### YOUR TASK
Pictures aside, repeat all the entries below exactly as they appear.
Segment Open
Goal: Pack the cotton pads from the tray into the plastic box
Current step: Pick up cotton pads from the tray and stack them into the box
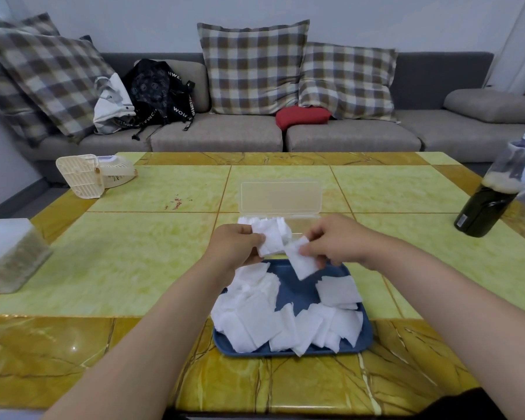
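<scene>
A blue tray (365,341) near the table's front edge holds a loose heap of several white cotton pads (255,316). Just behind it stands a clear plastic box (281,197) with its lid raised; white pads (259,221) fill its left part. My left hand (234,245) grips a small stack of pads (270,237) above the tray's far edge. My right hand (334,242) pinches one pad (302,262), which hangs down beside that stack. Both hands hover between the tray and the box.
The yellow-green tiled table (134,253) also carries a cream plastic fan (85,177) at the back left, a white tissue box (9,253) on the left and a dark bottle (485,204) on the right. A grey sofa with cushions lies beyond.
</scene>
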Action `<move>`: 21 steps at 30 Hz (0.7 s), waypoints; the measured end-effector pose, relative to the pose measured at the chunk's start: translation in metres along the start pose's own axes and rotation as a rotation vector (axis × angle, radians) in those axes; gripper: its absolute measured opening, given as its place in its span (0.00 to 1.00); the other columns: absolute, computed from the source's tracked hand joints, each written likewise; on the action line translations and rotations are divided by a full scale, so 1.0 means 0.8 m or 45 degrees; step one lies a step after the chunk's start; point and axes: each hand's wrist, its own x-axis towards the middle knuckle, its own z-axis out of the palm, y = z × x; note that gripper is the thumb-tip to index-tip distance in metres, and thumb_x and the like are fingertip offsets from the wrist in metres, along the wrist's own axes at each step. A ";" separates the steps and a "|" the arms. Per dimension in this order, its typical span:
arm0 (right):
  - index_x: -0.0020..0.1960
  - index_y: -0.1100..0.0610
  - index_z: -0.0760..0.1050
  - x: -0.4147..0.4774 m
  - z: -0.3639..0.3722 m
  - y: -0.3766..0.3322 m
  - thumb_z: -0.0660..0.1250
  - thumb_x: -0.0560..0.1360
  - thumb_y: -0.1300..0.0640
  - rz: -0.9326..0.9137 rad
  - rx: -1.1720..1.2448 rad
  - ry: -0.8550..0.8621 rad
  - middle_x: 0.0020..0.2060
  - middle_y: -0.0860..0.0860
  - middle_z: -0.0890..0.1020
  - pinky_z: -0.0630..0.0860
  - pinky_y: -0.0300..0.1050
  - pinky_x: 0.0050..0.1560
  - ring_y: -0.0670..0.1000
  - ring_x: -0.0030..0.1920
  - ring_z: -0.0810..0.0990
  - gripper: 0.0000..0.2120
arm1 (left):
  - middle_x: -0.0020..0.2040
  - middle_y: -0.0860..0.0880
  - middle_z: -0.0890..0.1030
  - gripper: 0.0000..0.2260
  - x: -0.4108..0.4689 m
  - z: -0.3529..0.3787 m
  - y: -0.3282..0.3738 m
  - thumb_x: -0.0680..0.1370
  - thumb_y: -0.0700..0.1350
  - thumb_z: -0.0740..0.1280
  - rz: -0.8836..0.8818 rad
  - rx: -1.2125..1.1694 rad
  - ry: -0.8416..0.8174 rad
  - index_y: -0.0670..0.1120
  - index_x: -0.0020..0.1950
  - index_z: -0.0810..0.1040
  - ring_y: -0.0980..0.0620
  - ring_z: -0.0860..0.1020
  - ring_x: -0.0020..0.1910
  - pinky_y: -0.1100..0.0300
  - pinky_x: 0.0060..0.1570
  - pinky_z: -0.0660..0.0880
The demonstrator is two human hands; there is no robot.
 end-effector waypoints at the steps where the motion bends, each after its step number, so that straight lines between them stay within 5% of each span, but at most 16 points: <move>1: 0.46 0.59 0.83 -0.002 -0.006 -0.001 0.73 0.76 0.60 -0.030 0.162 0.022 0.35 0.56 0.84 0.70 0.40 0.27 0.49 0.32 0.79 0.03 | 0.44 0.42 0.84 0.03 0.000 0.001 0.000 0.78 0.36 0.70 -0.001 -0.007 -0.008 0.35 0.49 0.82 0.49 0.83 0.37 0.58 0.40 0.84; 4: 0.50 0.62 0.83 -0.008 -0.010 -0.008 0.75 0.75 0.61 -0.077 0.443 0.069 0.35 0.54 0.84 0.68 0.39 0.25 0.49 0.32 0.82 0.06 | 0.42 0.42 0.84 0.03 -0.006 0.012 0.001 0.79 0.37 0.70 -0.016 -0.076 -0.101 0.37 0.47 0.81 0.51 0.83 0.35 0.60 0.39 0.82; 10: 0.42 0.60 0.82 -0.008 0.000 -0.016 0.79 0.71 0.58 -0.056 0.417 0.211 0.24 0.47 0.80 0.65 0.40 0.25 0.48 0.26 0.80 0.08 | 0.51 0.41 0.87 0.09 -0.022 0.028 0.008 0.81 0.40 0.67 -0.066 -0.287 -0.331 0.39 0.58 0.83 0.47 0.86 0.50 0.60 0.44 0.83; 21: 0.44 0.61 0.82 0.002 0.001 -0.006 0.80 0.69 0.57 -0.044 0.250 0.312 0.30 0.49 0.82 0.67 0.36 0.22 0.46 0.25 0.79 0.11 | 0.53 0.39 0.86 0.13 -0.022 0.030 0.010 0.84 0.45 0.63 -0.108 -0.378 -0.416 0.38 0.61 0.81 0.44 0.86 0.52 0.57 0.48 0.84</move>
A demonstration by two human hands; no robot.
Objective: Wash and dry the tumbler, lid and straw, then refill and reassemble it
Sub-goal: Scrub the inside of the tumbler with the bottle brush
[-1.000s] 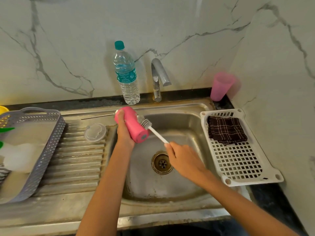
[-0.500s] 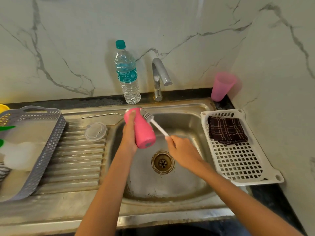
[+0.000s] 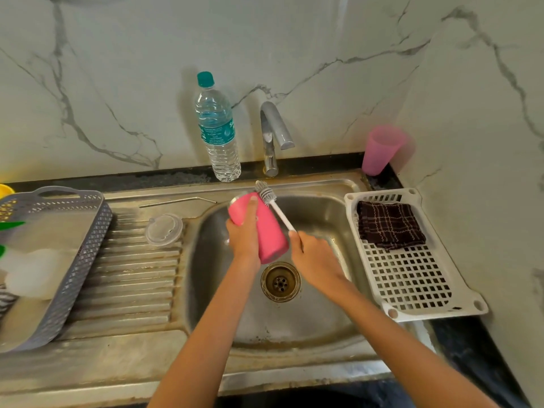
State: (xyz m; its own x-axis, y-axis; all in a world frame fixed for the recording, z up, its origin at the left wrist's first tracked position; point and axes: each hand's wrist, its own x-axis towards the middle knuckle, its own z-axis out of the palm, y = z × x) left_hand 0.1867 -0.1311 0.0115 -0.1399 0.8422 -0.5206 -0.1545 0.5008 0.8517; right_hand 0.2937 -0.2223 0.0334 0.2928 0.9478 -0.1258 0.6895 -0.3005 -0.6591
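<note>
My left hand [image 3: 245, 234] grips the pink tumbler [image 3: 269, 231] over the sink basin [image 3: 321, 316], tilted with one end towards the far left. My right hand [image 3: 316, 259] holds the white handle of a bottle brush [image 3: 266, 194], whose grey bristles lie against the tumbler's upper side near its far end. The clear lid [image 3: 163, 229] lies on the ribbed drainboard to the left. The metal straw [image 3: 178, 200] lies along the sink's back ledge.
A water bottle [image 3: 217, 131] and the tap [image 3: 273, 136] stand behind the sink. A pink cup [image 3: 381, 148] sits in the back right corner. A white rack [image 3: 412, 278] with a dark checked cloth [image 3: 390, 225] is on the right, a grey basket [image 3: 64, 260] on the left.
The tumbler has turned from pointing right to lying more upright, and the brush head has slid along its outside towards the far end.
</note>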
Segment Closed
### RESPONSE
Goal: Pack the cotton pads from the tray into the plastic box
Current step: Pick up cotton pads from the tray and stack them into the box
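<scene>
A blue tray (365,341) near the table's front edge holds a loose heap of several white cotton pads (255,316). Just behind it stands a clear plastic box (281,197) with its lid raised; white pads (259,221) fill its left part. My left hand (234,245) grips a small stack of pads (270,237) above the tray's far edge. My right hand (334,242) pinches one pad (302,262), which hangs down beside that stack. Both hands hover between the tray and the box.
The yellow-green tiled table (134,253) also carries a cream plastic fan (85,177) at the back left, a white tissue box (9,253) on the left and a dark bottle (485,204) on the right. A grey sofa with cushions lies beyond.
</scene>
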Action `<move>`: 21 steps at 30 Hz (0.7 s), waypoints; the measured end-effector pose, relative to the pose measured at the chunk's start: translation in metres along the start pose's own axes and rotation as a rotation vector (axis × angle, radians) in those axes; gripper: its absolute measured opening, given as its place in its span (0.00 to 1.00); the other columns: absolute, computed from the source's tracked hand joints, each written likewise; on the action line translations and rotations are divided by a full scale, so 1.0 means 0.8 m or 45 degrees; step one lies a step after the chunk's start; point and axes: each hand's wrist, its own x-axis towards the middle knuckle, its own z-axis out of the palm, y = z × x; note that gripper is the thumb-tip to index-tip distance in metres, and thumb_x and the like are fingertip offsets from the wrist in metres, along the wrist's own axes at each step. A ";" separates the steps and a "|" the arms. Per dimension in this order, its typical span:
arm0 (right):
  - index_x: -0.0020..0.1960
  - index_y: -0.1100..0.0610
  - index_z: -0.0760..0.1050
  - x: -0.4147..0.4774 m
  - z: -0.3639..0.3722 m
  - y: -0.3766..0.3322 m
  - thumb_z: -0.0660..0.1250
  - thumb_x: -0.0560..0.1360
  - thumb_y: -0.1300..0.0640
  - rz: -0.9326..0.9137 rad
  - rx: -1.1720..1.2448 rad
  - ry: -0.8550..0.8621 rad
  - middle_x: 0.0020..0.2060
  - middle_y: -0.0860..0.0860
  - middle_z: -0.0890..0.1020
  - pinky_z: -0.0630..0.0860
  - pinky_y: -0.0300..0.1050
  - pinky_x: 0.0050..0.1560
  - ring_y: -0.0670..0.1000
  - ring_x: -0.0030..0.1920
  - ring_z: -0.0810..0.0990
  - gripper: 0.0000..0.2120
arm1 (left):
  - middle_x: -0.0020..0.2040
  - middle_y: -0.0860..0.0880
  - middle_z: -0.0890..0.1030
  - gripper: 0.0000..0.2260
  - x: -0.4108..0.4689 m
  - z: -0.3529..0.3787 m
  - y: -0.3282..0.3738 m
  - thumb_x: -0.0680..0.1370
  - thumb_y: -0.0700..0.1350
  - thumb_z: -0.0740..0.1280
  - rz: -0.8836..0.8818 rad
  - rx: -1.2125..1.1694 rad
  - ry: -0.8416..0.8174 rad
  - index_y: -0.0670..0.1120
  - index_x: -0.0020..0.1950
  - index_z: -0.0810..0.1040
  - ring_y: -0.0980..0.0620
  - ring_z: -0.0860..0.1020
  - ring_x: -0.0020..0.1910
  - pinky_y: -0.1100..0.0300
  - pinky_x: 0.0060..0.1570
  - pinky_z: -0.0660..0.0880
The demonstrator is two human hands; there is no robot.
 end-effector waypoints at the steps where the motion bends, each after its step number, so that straight lines between them stay within 5% of each span, but at most 16 points: <move>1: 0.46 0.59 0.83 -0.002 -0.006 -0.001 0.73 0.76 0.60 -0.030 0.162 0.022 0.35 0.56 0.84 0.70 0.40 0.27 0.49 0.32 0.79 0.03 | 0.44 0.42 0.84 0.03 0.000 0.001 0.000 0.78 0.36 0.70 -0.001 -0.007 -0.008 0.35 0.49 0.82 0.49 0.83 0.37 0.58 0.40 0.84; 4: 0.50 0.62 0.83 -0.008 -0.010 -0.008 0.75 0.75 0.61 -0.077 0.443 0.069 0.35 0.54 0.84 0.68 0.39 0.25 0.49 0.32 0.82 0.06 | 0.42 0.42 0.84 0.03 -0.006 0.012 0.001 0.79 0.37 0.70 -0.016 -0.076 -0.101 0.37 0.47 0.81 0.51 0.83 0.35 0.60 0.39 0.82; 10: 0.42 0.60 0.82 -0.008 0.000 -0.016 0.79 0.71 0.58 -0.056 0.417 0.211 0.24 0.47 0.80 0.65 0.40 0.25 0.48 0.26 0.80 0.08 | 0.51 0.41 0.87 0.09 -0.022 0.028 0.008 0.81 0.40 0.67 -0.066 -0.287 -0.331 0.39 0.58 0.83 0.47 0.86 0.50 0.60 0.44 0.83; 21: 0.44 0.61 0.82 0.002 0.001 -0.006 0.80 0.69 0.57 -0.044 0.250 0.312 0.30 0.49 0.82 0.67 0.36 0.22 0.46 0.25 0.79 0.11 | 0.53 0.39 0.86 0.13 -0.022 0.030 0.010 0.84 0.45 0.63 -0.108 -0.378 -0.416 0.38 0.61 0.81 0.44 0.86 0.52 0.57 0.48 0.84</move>
A demonstration by two human hands; no robot.
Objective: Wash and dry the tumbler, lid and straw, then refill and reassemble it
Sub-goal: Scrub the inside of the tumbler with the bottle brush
[-1.000s] 
[-0.500s] 
[+0.000s] 
State: (xyz m; its own x-axis, y-axis; all in a world frame fixed for the recording, z up, its origin at the left wrist's first tracked position; point and axes: each hand's wrist, its own x-axis towards the middle knuckle, its own z-axis out of the palm, y = z × x) left_hand 0.1867 -0.1311 0.0115 -0.1399 0.8422 -0.5206 -0.1545 0.5008 0.8517; right_hand 0.2937 -0.2223 0.0334 0.2928 0.9478 -0.1258 0.6895 -0.3005 -0.6591
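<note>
My left hand [image 3: 245, 234] grips the pink tumbler [image 3: 269, 231] over the sink basin [image 3: 321, 316], tilted with one end towards the far left. My right hand [image 3: 316, 259] holds the white handle of a bottle brush [image 3: 266, 194], whose grey bristles lie against the tumbler's upper side near its far end. The clear lid [image 3: 163, 229] lies on the ribbed drainboard to the left. The metal straw [image 3: 178, 200] lies along the sink's back ledge.
A water bottle [image 3: 217, 131] and the tap [image 3: 273, 136] stand behind the sink. A pink cup [image 3: 381, 148] sits in the back right corner. A white rack [image 3: 412, 278] with a dark checked cloth [image 3: 390, 225] is on the right, a grey basket [image 3: 64, 260] on the left.
The tumbler has turned from pointing right to lying more upright, and the brush head has slid along its outside towards the far end.
</note>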

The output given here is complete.